Children younger than 6 were not included under the law until 2003.
Edmond oversees attendance at Beechwood, Bowmar, South Park, Warren Central Junior High and home school. She said kindergartners do not fall under the compulsory law until they are enrolled.
“Kindergarten is not mandatory in Mississippi, but as soon as they start school, the same guidelines apply,” she said.
Edmond said often times, parents withdraw kindergarten children after a few weeks.
“Sometimes they won’t stop crying, and the parents don’t think they’re ready. That’s fine, but they have to formally withdraw instead of just not showing up anymore,” she said.
Home-schoolers, too, must register with school attendance officers. The deadline for home school registration is Sept. 15, Edmond said.
The other two officers are Tracie Young, who oversees Redwood, Sherman Avenue, Vicksburg High, Warren Central Intermediate and Warrenton; and Annette Jones-Baskin, who oversees Warren Central High, Dana Road, Vicksburg Intermediate and Vicksburg Junior High. All three work together to oversee Grove Street School and the private and parochial schools.
Superintendent Price said for the second year now, social workers and behavioral specialists employed by the district will be making home visits to children who are habitually absent in an additional effort to cut absenteeism.

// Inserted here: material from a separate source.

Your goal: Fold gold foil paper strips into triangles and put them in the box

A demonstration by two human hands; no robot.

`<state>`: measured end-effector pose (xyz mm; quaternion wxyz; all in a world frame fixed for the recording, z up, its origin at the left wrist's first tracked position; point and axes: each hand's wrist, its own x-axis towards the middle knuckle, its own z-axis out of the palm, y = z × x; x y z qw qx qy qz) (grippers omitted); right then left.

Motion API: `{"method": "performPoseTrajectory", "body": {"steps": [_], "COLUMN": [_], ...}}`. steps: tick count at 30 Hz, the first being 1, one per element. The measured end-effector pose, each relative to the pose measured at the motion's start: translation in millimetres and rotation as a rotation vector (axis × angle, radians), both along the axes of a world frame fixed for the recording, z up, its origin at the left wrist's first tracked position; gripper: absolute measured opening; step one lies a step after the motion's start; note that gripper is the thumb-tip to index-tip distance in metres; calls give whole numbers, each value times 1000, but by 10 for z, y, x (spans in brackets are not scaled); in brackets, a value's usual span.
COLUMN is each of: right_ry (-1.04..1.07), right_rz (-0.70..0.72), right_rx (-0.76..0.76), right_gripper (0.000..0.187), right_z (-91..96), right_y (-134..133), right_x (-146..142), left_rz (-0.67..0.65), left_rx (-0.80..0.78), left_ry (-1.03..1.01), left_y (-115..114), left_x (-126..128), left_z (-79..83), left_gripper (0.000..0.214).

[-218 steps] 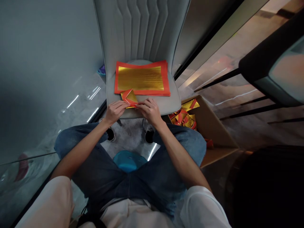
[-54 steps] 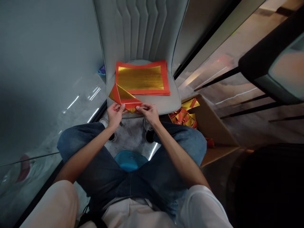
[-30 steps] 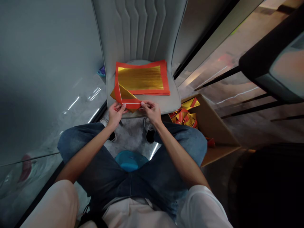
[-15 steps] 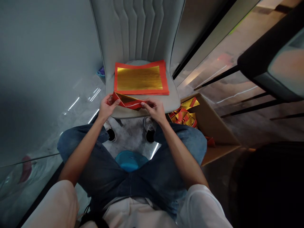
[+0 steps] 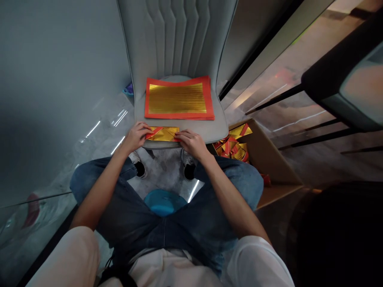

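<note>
A folded strip of gold-and-red joss paper (image 5: 163, 134) lies flat on the front edge of the grey chair seat (image 5: 217, 125). My left hand (image 5: 136, 136) presses and grips its left end. My right hand (image 5: 190, 144) holds its right end. Just behind the strip sits a stack of joss paper sheets (image 5: 177, 98), each with a gold foil centre and a red border. Neither hand touches the stack.
A cardboard box (image 5: 263, 159) on the floor to the right holds several folded gold-and-red paper pieces (image 5: 231, 144). A blue round object (image 5: 164, 202) lies beyond my knees' inner side. A black chair (image 5: 338, 79) stands at the right.
The paper has gone from a raised, angled triangular fold to a flat narrow strip. It now lies lower on the seat's front edge, and my hands have spread to its two ends.
</note>
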<state>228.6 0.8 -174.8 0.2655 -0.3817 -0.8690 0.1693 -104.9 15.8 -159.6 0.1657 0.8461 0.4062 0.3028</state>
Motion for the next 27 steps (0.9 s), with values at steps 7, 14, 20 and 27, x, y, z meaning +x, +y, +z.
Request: {"method": "performPoseTrajectory", "body": {"steps": [7,14,20,27], "right_ry": [-136,-188,-291,-264], "right_rz": [23,36,-3,29], "right_rx": [95,70,63,58], "right_gripper": [50,50,81,88], "right_z": [-61,-114,-233,-110], "right_y": [-63,-184,-417,-308], "right_x": [-117,-244,-375,-349], "left_rz": [-137,-122,-134,-122], "left_rx": [-23,-5,-2,-70], "left_ry": [160,286,374,290], "left_y": [-235,-380,-428,-340], "left_x": [99,241,225,253], "left_z": [19,-168,-234,-84], "left_gripper": [52,55,64,58]}}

The reason children should be enrolled in school is multifold, Price said.
“The main reason, clearly, is academic. If you don’t bring him to school, we can’t teach him. And even sporadic attendance affects the child as well as every student in the class,” he said.

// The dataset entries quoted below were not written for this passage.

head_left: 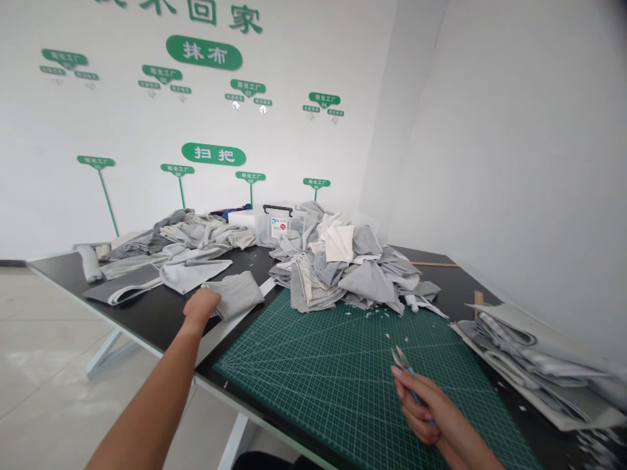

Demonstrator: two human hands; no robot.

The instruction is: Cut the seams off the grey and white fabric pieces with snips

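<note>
My left hand (202,305) is closed on the near edge of a folded light grey cloth (240,295), at the left side of the green cutting mat (304,372). In my right hand (421,408), over the mat's front right part, is a pair of thread snips (402,360). Their metal blades point away from me, slightly apart, and a blue handle shows between the fingers. Beyond the mat, partly on it, rises a loose heap of grey and cream cloths (365,282). Small white scraps lie on the mat near the heap.
More grey cloths (196,274) spread over the table's (166,323) left side. A clear plastic box (264,228) with a black handle stands behind. Layered fabric sheets (533,365) lie at the right. White walls with green signs (204,52) rise behind.
</note>
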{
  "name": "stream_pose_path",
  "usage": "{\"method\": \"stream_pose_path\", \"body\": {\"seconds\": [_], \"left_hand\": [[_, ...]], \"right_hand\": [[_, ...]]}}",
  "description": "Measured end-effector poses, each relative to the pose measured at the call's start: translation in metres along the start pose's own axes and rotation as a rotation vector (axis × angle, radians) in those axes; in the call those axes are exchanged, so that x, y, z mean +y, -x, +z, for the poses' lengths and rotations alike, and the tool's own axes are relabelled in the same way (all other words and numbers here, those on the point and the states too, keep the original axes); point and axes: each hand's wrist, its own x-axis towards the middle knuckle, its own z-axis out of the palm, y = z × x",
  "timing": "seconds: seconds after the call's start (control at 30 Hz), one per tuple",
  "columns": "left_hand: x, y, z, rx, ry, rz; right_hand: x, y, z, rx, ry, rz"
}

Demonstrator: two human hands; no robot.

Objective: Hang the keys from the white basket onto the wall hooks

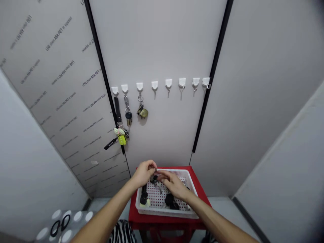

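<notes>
Both my hands meet over a white perforated basket (190,182) that rests on a red stool (164,222). My left hand (143,172) and my right hand (174,184) are pinched together on a key bunch (155,180) that hangs between them above the basket. Several other dark key fobs (169,200) lie in the basket, one with a yellow tag (144,201). On the wall above runs a row of white hooks (168,83). The three leftmost hooks carry key bunches (142,112); the other hooks are bare.
Grey wall panels with black seams close in on all sides. A dotted grey surface with a black loop (59,224) sits at the lower left. A zebra-striped cloth (121,233) shows beside the stool.
</notes>
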Motion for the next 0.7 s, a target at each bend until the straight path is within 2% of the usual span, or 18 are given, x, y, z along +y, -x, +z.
{"method": "stream_pose_path", "body": {"seconds": [0.1,0.2,0.33,0.5,0.6,0.7], "left_hand": [[0.003,-0.004,0.001,0.039,0.368,-0.084],[0.003,-0.003,0.003,0.040,0.606,-0.136],[0.007,0.000,0.003,-0.011,0.742,-0.170],[0.015,0.001,0.003,-0.060,0.849,-0.216],[0.018,-0.001,0.004,-0.035,0.970,-0.290],[0.020,-0.003,0.006,0.010,1.078,-0.341]], "right_hand": [[-0.012,-0.004,0.001,-0.021,-0.240,0.088],[-0.015,-0.006,0.000,0.033,-0.230,0.105],[-0.015,-0.009,0.000,0.127,0.029,-0.069],[-0.019,-0.014,0.003,0.077,-0.134,-0.077],[-0.024,-0.012,0.002,0.195,0.021,-0.163],[-0.029,-0.008,-0.003,0.179,0.291,-0.304]]}}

A second reason is test scores and how the district rates statewide and federally.
The number of students who take the Mississippi Curriculum Tests at the end of the school year has a direct affect on whether or not the school has met Adequate Yearly Progress, Price said.
“In the majority of cases, we fail to meet AYP because we don’t test 95 percent of eligible students,” he said.
A third reason, he said, is that absenteeism can cost the community money.
School district officials including Price and Board of Trustees President Jan Daigre are increasingly pushing attendance by all students, especially since the state funding formula has changed.
Nearly all of the district’s state funding is based on a formula with average daily attendance as a multiplier. The higher the attendance, the more state dollars.
In the past, the figures could be an average of attendance in months two and three, which the state considers October and November, or an average of all nine months of the school year. The local district usually reports the nine-month average because the number is higher, Price said.
But now the whole-year option has been removed.
“They’re only going to count October and November. We need an all-out campaign to get every child to school during those months,” Daigre said.
“The optimistic hope is that once they’re there for those months, they’ll be there for the rest of the year,” she said.
Last year alone, a total of 79,000 attendance days were missed by students in the district, equaling a total of 453 school years, Daigre said.
Price said the district missed out on $3 million because of average daily attendance.
“That was money that was ours to have without coming from the taxpayers,” he said. “That’s ridiculous.”
In the end, the old proverb of it taking a village to rear a child rings true, Price said.
“In order for us to teach these children, it’s going to take all of us,” he said. “The schools need to be diligent in tracking students’ attendance; the parents need to be responsible for having the students present; and the community needs to hold us all accountable for making sure it gets done.”